素顔なのか仮面なのかはわからないが、「毒舌なんだけど実はイイ人」という理想的なポジションを「おしゃべり糞野郎!」の一言で拍手喝采とともにぶんどった超売れっ子(毒舌)タレント有吉弘行の「お前なんかもう死んでいる プロ一発屋に学ぶ50の法則」をKindle版で読んだ。
もろ語り下ろしの内容でサクッと読めてしまうんだが、それなりの啓蒙書、自己啓発系ビジネス書(ダウナー系だけど)に比肩しうる名言が散りばめられた1冊である。
冒頭からこんな調子。
この本は、夢や希望、明るい未来を期待してるヤツらに現実を見せてやる本です。甘えて生きてるお前らにこう言いたいです。「お前なんかもう死んでいる」って。
小気味良くスパッと言い切ってくれます。
「お前なんかもう死んでいる」
と。
実に爽快じゃないですか。
昨今の○○系芸人については、思いもよらぬ方向からまだどこにもいない空席の○○系芸人が登場。

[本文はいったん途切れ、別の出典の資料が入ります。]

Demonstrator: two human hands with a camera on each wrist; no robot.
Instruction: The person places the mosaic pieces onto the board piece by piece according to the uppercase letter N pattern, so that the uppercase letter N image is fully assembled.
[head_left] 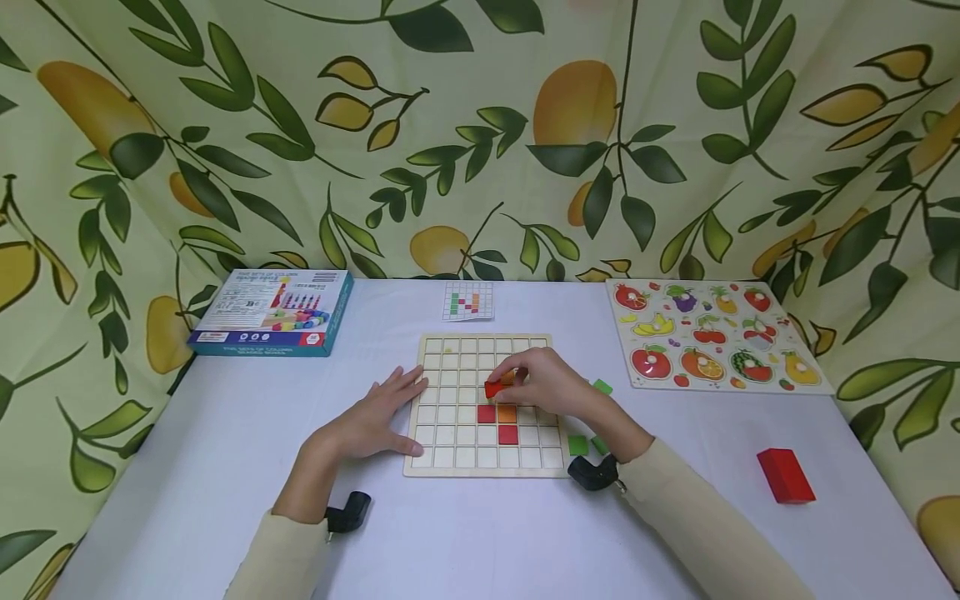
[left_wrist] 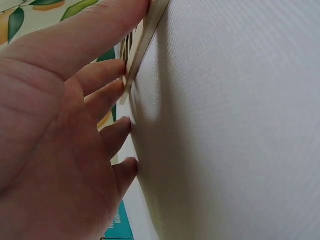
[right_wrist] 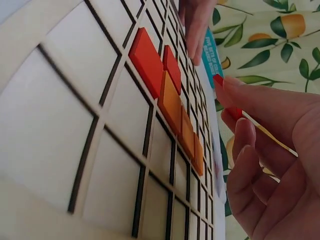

もしあそこで切ってたら、僕今頃、「宦官系」で売ってたと思います。いくらチンコ切ったからって、一切そっちの気がないんで、〝チンコないのに男〟っていう昔の中国の宦官みたいになってたと思うんですよね。そうなると、オネエ系っていうより「宦官系」。 「宦官系芸人・有吉弘行」になってたと思います。
この衝撃の宦官系芸人のくだりは秀逸。
おネエ系は椅子取りゲーム状態だが、まだこの席には誰も座ってない。
有吉先生にはぜひ再考をお願いしたい。
僕のことを「二発屋」って思ってる人も多いと思います。でも実は僕、二発屋じゃないんです。一発目の猿岩石のときは芸人じゃなくて「歌手」とか「アイドル」ってイメージだったんですよね、世間では。で、今度は「芸人」なんで、実は二発屋じゃなくて、違うジャンルで一発ずつ上げてるっていうのが正解なんですよね。
確かそうだわ。
だからプロ一発屋なのね。
一発屋を別ジャンルで2回経験する人なんてそうそういないな。
「自分はもっとデキるんだ」とか、「今の自分は違う」とか思うのが一番しょーもないと思いますね。それよりも「自分なんかダメだ」とか言ってるほうがいいんですよ。僕も仕事なくて金なくなったときに、「俺なんか無理だ」と思ったら楽になれました。「もう俺なんか無理だ、どうせ永遠にどん底が続くんだ」って思ったら意外とふっきれちゃうもんなんですよね。だからポジティブが正解だと思ってるようなヤツとかに言いたいです。「お前なんかもう死んでいる」って。
また名言を頂きました。「お前なんかもう死んでいる」。ありがとうございます。
それにしても有吉自身は自分のことを芸人と呼んでいるのだが、今の有吉しか知らない、もしくは電波少年での猿岩石〜空白期間(「あの人は今」の時代)〜今の有吉しか知らない人からすると、有吉はかつてのアイドルや現タレントではあっても、芸人としての有吉ってピンとこないと思うのだがどうだろう。
少なくともネタを見る機会なんてないし、ネタでブレイクしたわけでもない。
本書の中でも、ネタはやらないとか単独ライブはおろかライブもやらない、という芸人とは思えない一貫したスタイルについて言及しているのだが、そういう芸人がいてもおかしくないな、有吉だもんな、と妙に納得してしまった。理由は本書でどうぞ。
タレント本なんてしょーもないのが多いけど(しょーもないからこそイイという観点もある)、本書は結構オススメ。